→ What is required
For each line in the data below that has the word "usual", copy that line.

→ Items from a dataset
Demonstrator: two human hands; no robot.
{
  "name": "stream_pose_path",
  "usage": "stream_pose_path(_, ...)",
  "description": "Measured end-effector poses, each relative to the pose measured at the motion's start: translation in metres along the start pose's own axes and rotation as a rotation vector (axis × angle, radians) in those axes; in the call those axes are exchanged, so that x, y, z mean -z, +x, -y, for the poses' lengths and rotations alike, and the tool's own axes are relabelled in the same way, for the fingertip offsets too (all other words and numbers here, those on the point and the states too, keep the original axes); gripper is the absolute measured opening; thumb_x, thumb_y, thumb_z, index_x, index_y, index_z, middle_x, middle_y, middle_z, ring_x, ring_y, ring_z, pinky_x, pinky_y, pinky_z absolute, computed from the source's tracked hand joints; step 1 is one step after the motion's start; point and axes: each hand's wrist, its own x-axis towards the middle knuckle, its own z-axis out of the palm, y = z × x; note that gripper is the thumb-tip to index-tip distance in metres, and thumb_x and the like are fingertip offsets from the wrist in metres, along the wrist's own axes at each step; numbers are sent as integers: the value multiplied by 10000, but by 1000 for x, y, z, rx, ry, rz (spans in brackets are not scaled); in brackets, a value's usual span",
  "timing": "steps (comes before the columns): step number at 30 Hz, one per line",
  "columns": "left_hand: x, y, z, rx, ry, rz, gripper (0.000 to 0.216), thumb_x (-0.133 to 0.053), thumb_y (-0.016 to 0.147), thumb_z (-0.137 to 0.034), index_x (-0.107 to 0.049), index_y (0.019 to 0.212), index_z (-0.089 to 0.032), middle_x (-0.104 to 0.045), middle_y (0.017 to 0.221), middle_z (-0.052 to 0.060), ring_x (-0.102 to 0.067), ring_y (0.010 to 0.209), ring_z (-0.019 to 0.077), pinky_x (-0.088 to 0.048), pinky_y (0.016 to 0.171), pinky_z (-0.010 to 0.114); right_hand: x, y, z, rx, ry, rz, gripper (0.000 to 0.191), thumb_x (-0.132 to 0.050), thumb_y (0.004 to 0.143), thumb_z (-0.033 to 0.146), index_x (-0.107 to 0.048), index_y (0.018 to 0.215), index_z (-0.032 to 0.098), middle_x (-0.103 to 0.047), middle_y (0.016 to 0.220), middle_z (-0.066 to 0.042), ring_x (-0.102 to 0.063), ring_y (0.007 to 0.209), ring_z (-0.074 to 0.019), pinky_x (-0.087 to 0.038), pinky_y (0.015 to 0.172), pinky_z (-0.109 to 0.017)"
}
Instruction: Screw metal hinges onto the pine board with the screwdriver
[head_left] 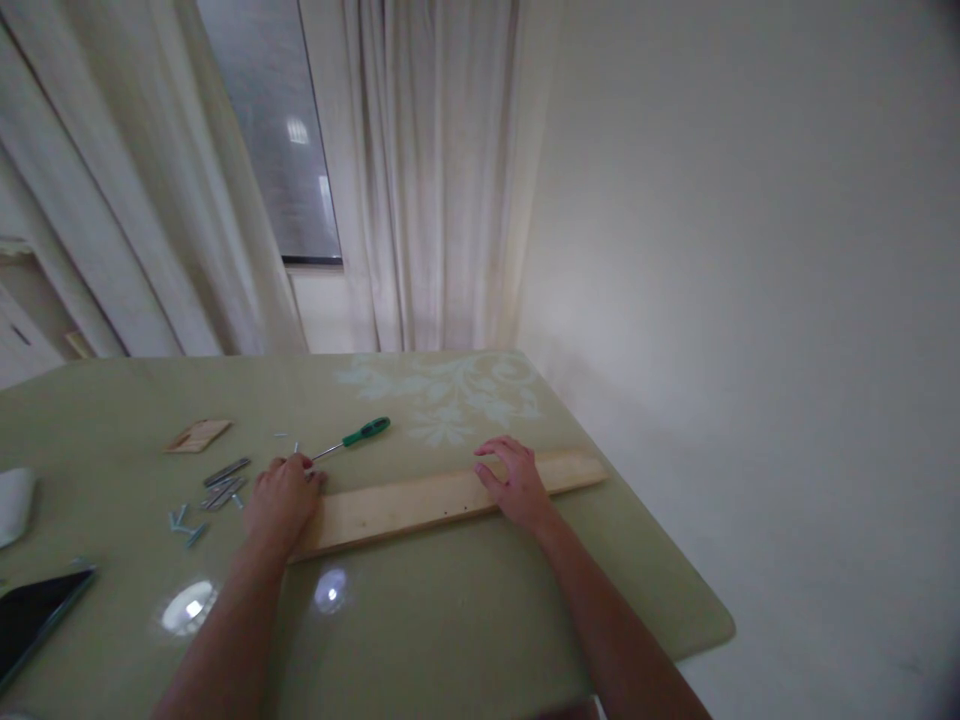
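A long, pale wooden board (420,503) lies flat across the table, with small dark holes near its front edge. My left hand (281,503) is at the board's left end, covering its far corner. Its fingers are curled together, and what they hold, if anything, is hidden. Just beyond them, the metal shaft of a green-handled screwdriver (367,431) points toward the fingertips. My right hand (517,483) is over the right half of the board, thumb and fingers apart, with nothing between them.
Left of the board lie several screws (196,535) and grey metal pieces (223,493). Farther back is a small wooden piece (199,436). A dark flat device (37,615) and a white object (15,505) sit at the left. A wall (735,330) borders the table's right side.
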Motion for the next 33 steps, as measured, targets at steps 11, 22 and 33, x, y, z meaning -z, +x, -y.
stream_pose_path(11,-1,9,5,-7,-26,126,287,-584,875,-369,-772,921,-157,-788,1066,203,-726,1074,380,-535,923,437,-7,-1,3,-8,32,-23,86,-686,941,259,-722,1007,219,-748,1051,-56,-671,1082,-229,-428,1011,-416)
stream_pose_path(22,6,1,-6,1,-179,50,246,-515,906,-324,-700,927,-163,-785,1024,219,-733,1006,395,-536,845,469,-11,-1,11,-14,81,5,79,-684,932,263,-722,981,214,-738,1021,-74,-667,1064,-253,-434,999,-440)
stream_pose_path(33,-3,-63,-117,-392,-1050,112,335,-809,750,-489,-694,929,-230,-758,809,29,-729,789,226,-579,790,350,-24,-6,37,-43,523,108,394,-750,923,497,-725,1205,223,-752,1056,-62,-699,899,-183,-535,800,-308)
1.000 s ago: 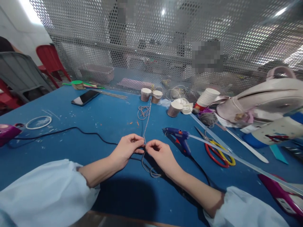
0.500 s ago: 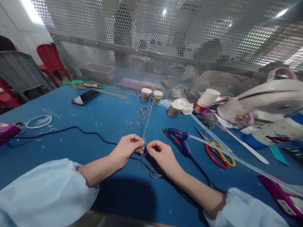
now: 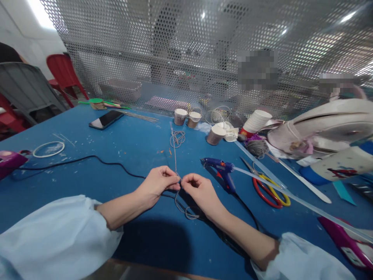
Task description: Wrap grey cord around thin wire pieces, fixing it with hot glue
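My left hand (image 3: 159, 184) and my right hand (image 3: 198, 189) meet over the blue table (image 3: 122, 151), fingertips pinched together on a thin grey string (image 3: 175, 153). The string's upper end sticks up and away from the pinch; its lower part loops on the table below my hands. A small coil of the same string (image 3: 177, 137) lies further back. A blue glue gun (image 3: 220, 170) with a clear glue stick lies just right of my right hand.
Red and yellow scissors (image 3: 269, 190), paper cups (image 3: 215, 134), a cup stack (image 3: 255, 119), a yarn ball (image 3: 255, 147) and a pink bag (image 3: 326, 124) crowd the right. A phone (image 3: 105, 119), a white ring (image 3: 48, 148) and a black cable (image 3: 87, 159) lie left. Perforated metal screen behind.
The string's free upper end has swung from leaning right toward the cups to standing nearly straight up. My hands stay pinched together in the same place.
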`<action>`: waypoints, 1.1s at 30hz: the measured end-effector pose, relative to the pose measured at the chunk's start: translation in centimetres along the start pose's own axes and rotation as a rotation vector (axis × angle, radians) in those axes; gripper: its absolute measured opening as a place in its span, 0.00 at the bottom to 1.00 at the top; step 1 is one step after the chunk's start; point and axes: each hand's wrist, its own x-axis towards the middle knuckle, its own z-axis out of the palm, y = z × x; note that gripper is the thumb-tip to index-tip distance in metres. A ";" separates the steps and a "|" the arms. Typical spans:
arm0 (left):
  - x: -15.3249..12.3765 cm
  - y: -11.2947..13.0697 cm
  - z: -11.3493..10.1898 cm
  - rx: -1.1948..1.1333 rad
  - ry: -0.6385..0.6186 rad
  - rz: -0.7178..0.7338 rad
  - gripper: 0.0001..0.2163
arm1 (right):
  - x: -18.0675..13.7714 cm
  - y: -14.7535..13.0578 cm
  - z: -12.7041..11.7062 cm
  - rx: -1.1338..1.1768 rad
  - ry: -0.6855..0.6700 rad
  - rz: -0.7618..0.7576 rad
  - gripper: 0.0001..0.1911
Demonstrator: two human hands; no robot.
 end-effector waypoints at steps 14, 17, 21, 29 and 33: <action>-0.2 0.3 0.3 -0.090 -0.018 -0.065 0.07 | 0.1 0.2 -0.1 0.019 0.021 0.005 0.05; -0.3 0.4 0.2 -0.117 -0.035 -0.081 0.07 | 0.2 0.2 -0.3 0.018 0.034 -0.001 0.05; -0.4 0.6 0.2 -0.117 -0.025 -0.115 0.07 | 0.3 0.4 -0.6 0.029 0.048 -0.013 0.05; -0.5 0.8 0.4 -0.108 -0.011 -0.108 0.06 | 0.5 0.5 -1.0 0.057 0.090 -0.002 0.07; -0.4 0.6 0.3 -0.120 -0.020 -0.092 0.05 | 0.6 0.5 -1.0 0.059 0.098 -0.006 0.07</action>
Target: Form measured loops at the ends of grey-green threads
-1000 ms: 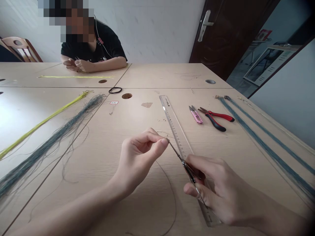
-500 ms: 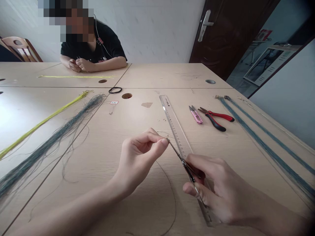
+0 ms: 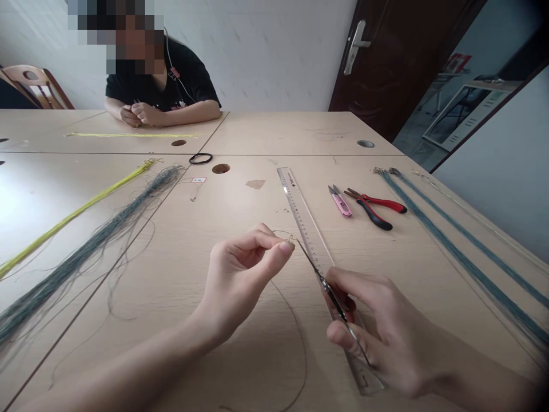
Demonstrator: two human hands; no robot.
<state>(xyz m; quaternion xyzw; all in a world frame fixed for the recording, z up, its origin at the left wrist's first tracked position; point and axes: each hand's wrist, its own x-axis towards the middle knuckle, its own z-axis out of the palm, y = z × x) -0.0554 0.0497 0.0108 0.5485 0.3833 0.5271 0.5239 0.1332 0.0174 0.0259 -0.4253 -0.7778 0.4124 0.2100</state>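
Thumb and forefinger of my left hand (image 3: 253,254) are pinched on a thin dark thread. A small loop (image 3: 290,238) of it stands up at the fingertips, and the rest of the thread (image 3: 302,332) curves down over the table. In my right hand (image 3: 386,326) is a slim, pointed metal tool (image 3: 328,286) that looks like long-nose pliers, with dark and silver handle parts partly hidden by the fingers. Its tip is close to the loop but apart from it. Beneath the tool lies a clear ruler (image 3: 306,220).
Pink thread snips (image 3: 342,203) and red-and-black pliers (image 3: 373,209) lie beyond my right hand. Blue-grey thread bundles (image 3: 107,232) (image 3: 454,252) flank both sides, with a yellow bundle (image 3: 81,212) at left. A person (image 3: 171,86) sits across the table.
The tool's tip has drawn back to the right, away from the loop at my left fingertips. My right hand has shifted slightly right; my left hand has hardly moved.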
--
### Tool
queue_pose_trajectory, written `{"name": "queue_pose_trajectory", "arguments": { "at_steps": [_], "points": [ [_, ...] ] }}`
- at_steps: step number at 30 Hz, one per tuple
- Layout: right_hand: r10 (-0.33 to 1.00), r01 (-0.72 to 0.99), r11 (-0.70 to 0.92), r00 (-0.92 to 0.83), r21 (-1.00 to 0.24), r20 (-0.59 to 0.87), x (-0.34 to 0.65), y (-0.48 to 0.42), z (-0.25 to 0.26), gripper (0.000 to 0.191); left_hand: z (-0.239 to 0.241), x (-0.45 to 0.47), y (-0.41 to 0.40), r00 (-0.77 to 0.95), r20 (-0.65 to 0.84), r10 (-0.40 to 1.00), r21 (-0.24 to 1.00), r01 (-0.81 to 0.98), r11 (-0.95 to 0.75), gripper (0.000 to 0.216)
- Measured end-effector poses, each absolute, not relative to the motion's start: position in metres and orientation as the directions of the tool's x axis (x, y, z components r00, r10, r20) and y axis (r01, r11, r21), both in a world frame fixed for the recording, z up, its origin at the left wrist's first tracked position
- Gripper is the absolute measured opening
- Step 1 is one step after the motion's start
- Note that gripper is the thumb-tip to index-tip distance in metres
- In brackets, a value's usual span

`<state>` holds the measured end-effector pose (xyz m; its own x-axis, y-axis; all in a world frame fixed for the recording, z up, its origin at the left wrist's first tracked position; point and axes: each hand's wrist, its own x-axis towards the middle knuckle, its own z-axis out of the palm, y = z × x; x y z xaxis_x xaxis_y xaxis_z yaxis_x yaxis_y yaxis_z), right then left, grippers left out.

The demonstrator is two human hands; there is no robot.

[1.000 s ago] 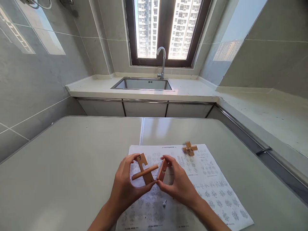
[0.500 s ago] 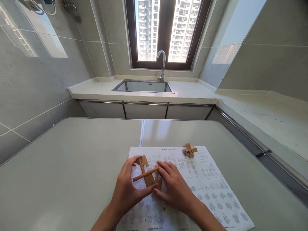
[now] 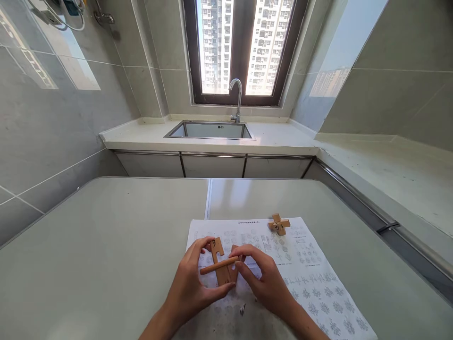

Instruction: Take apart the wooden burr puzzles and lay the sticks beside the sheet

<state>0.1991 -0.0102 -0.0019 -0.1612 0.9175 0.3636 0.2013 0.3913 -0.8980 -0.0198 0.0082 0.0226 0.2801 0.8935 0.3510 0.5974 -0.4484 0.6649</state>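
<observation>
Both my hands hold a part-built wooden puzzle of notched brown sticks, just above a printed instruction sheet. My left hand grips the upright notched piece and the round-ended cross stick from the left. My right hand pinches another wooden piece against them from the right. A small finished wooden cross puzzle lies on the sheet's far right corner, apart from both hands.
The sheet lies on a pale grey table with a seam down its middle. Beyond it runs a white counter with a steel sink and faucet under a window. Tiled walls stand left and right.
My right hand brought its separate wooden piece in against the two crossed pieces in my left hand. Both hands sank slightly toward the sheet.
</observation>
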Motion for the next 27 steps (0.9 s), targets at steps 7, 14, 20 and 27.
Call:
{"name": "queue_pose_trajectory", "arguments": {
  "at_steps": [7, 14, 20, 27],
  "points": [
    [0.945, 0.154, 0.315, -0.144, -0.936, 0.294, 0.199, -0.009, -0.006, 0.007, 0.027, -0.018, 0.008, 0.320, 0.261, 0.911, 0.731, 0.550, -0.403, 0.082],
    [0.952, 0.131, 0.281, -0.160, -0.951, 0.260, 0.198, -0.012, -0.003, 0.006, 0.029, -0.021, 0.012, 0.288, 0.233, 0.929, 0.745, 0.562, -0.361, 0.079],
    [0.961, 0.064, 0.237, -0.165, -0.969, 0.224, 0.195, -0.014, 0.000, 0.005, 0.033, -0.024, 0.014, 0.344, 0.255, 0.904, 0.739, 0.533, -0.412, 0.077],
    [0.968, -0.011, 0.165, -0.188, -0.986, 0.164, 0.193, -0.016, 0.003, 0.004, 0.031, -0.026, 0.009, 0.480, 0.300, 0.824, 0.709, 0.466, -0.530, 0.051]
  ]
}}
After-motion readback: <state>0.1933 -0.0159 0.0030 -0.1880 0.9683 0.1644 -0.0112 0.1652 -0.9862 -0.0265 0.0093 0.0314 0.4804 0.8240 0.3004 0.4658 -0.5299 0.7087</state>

→ Task answer
  "description": "Measured end-effector poses, each relative to the pose measured at the motion's start: translation in metres along the start pose's own axes and rotation as a rotation vector (axis × angle, radians) in those axes; in the call those axes are exchanged, so that x, y, z mean -z, +x, -y, for the poses' lengths and rotations alike, and the tool's own axes are relabelled in the same way, for the fingertip offsets too (all other words and numbers here, those on the point and the states too, keep the original axes); gripper is the absolute measured opening; thumb_x, thumb_y, thumb_z, index_x, index_y, index_z, middle_x, middle_y, middle_z, ring_x, ring_y, ring_z, pinky_x, pinky_y, pinky_z absolute, computed from the source's tracked hand joints; step 1 is one step after the motion's start; point and axes: each hand's wrist, its own x-axis towards the middle knuckle, its own z-axis out of the palm, y = z × x; note that gripper is the thumb-tip to index-tip distance in metres, and thumb_x and the like are fingertip offsets from the wrist in metres, along the wrist's own axes at each step; numbers are sent as integers: the value multiplied by 10000, but by 1000 for x, y, z, rx, ry, rz (spans in brackets are not scaled); in brackets, a value's usual span",
- In brackets, a value's usual span

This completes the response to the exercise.